Every line of the material must be reproduced exactly.
******
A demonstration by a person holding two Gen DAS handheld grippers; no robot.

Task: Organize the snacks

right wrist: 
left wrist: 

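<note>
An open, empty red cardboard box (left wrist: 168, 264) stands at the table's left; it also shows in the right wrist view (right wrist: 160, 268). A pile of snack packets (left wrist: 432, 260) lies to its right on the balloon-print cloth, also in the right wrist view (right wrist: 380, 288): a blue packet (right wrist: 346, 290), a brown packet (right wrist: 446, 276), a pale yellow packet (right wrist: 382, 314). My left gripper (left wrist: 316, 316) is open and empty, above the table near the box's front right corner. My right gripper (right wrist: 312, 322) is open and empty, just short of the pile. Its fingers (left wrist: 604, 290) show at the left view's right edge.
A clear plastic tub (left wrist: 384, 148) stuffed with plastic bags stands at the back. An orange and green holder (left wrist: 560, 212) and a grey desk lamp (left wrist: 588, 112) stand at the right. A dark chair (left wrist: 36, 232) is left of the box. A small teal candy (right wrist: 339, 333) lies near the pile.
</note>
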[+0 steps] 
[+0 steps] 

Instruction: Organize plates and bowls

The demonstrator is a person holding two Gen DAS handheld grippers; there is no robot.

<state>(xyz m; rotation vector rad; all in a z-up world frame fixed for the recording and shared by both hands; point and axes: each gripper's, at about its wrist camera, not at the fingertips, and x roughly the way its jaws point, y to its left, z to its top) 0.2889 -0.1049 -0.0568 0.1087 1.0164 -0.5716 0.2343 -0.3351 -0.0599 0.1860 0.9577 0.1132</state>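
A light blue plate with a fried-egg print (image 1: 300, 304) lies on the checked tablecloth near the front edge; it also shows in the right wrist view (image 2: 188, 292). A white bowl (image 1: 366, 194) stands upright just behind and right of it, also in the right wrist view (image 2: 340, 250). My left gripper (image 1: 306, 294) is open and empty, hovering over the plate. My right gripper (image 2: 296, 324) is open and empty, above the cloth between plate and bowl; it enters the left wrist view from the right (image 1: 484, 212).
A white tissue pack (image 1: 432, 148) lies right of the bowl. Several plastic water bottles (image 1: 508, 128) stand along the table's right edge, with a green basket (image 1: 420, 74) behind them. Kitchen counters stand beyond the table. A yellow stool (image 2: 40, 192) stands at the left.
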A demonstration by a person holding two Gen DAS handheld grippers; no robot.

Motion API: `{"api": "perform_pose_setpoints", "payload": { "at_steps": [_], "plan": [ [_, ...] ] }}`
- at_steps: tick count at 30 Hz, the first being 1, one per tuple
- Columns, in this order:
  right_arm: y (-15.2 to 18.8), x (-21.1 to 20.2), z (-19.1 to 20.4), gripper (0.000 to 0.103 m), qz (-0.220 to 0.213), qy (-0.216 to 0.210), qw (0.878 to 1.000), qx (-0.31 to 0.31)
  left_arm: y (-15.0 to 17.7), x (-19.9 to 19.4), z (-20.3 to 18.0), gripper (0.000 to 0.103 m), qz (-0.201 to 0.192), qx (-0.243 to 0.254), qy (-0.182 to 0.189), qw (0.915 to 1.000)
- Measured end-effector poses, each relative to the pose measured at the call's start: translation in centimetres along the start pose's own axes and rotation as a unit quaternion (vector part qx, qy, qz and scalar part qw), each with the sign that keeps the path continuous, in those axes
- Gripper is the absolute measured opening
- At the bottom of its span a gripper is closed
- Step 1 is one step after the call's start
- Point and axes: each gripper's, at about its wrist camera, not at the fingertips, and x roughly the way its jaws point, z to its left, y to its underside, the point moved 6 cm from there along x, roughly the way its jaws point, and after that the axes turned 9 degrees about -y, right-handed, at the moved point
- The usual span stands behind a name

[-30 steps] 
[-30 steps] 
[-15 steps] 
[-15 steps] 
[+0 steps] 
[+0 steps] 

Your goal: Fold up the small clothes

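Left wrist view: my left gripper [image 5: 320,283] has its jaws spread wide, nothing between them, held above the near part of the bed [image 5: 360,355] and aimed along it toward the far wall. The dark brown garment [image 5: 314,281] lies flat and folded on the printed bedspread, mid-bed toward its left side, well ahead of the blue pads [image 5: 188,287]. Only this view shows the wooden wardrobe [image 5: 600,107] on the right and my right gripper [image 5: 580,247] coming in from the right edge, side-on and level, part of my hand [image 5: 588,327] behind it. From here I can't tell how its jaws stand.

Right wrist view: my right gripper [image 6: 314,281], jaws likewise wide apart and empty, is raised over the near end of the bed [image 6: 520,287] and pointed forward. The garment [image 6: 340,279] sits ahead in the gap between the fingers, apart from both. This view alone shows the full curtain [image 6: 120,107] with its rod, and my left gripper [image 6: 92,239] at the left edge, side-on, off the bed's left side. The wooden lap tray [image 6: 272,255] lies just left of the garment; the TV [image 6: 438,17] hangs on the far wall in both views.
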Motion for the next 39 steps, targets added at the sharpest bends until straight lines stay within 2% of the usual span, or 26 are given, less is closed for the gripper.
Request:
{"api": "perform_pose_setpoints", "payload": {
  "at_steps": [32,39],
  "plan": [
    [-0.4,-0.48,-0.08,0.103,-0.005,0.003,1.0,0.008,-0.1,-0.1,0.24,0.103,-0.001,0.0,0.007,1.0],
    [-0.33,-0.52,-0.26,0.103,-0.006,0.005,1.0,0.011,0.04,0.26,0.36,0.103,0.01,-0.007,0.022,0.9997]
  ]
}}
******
Expected answer >>
A demonstration by a person holding two Gen DAS handheld grippers; no robot.

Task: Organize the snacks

right wrist: 
left wrist: 

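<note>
An open, empty red cardboard box (left wrist: 168, 264) stands at the table's left; it also shows in the right wrist view (right wrist: 160, 268). A pile of snack packets (left wrist: 432, 260) lies to its right on the balloon-print cloth, also in the right wrist view (right wrist: 380, 288): a blue packet (right wrist: 346, 290), a brown packet (right wrist: 446, 276), a pale yellow packet (right wrist: 382, 314). My left gripper (left wrist: 316, 316) is open and empty, above the table near the box's front right corner. My right gripper (right wrist: 312, 322) is open and empty, just short of the pile. Its fingers (left wrist: 604, 290) show at the left view's right edge.
A clear plastic tub (left wrist: 384, 148) stuffed with plastic bags stands at the back. An orange and green holder (left wrist: 560, 212) and a grey desk lamp (left wrist: 588, 112) stand at the right. A dark chair (left wrist: 36, 232) is left of the box. A small teal candy (right wrist: 339, 333) lies near the pile.
</note>
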[+0 steps] 
[+0 steps] 

Instruction: Organize plates and bowls

The demonstrator is a person holding two Gen DAS handheld grippers; there is no robot.

<state>(xyz m; rotation vector rad; all in a z-up world frame fixed for the recording and shared by both hands; point and axes: each gripper's, at about its wrist camera, not at the fingertips, and x roughly the way its jaws point, y to its left, z to its top) 0.2889 -0.1049 -0.0568 0.1087 1.0164 -0.5716 0.2343 -0.3351 -0.0599 0.1860 0.9577 0.1132</state>
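A light blue plate with a fried-egg print (image 1: 300, 304) lies on the checked tablecloth near the front edge; it also shows in the right wrist view (image 2: 188, 292). A white bowl (image 1: 366, 194) stands upright just behind and right of it, also in the right wrist view (image 2: 340, 250). My left gripper (image 1: 306, 294) is open and empty, hovering over the plate. My right gripper (image 2: 296, 324) is open and empty, above the cloth between plate and bowl; it enters the left wrist view from the right (image 1: 484, 212).
A white tissue pack (image 1: 432, 148) lies right of the bowl. Several plastic water bottles (image 1: 508, 128) stand along the table's right edge, with a green basket (image 1: 420, 74) behind them. Kitchen counters stand beyond the table. A yellow stool (image 2: 40, 192) stands at the left.
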A demonstration by a person holding two Gen DAS handheld grippers; no robot.

Motion API: `{"api": "perform_pose_setpoints", "payload": { "at_steps": [_], "plan": [ [_, ...] ] }}`
- at_steps: tick count at 30 Hz, the first being 1, one per tuple
- Columns, in this order:
  right_arm: y (-15.2 to 18.8), x (-21.1 to 20.2), z (-19.1 to 20.4), gripper (0.000 to 0.103 m), qz (-0.220 to 0.213), qy (-0.216 to 0.210), qw (0.878 to 1.000), qx (-0.31 to 0.31)
  left_arm: y (-15.0 to 17.7), x (-19.9 to 19.4), z (-20.3 to 18.0), gripper (0.000 to 0.103 m), qz (-0.201 to 0.192), qx (-0.243 to 0.254), qy (-0.182 to 0.189), qw (0.915 to 1.000)
- Measured end-effector poses, each relative to the pose measured at the call's start: translation in centimetres along the start pose's own axes and rotation as a unit quaternion (vector part qx, qy, qz and scalar part qw), each with the sign that keeps the path continuous, in those axes
- Gripper is the absolute measured opening
- At the bottom of its span a gripper is closed
- Step 1 is one step after the call's start
- Point and axes: each gripper's, at about its wrist camera, not at the fingertips, and x roughly the way its jaws point, z to its left, y to its underside, the point moved 6 cm from there along x, roughly the way its jaws point, and after that the axes turned 9 degrees about -y, right-handed, at the moved point
- The usual span stands behind a name

[-30 steps] 
[-30 steps] 
[-15 steps] 
[-15 steps] 
[+0 steps] 
[+0 steps] 

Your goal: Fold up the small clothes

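Left wrist view: my left gripper [image 5: 320,283] has its jaws spread wide, nothing between them, held above the near part of the bed [image 5: 360,355] and aimed along it toward the far wall. The dark brown garment [image 5: 314,281] lies flat and folded on the printed bedspread, mid-bed toward its left side, well ahead of the blue pads [image 5: 188,287]. Only this view shows the wooden wardrobe [image 5: 600,107] on the right and my right gripper [image 5: 580,247] coming in from the right edge, side-on and level, part of my hand [image 5: 588,327] behind it. From here I can't tell how its jaws stand.

Right wrist view: my right gripper [image 6: 314,281], jaws likewise wide apart and empty, is raised over the near end of the bed [image 6: 520,287] and pointed forward. The garment [image 6: 340,279] sits ahead in the gap between the fingers, apart from both. This view alone shows the full curtain [image 6: 120,107] with its rod, and my left gripper [image 6: 92,239] at the left edge, side-on, off the bed's left side. The wooden lap tray [image 6: 272,255] lies just left of the garment; the TV [image 6: 438,17] hangs on the far wall in both views.
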Motion for the next 39 steps, targets added at the sharpest bends until straight lines stay within 2% of the usual span, or 26 are given, less is closed for the gripper.
Request:
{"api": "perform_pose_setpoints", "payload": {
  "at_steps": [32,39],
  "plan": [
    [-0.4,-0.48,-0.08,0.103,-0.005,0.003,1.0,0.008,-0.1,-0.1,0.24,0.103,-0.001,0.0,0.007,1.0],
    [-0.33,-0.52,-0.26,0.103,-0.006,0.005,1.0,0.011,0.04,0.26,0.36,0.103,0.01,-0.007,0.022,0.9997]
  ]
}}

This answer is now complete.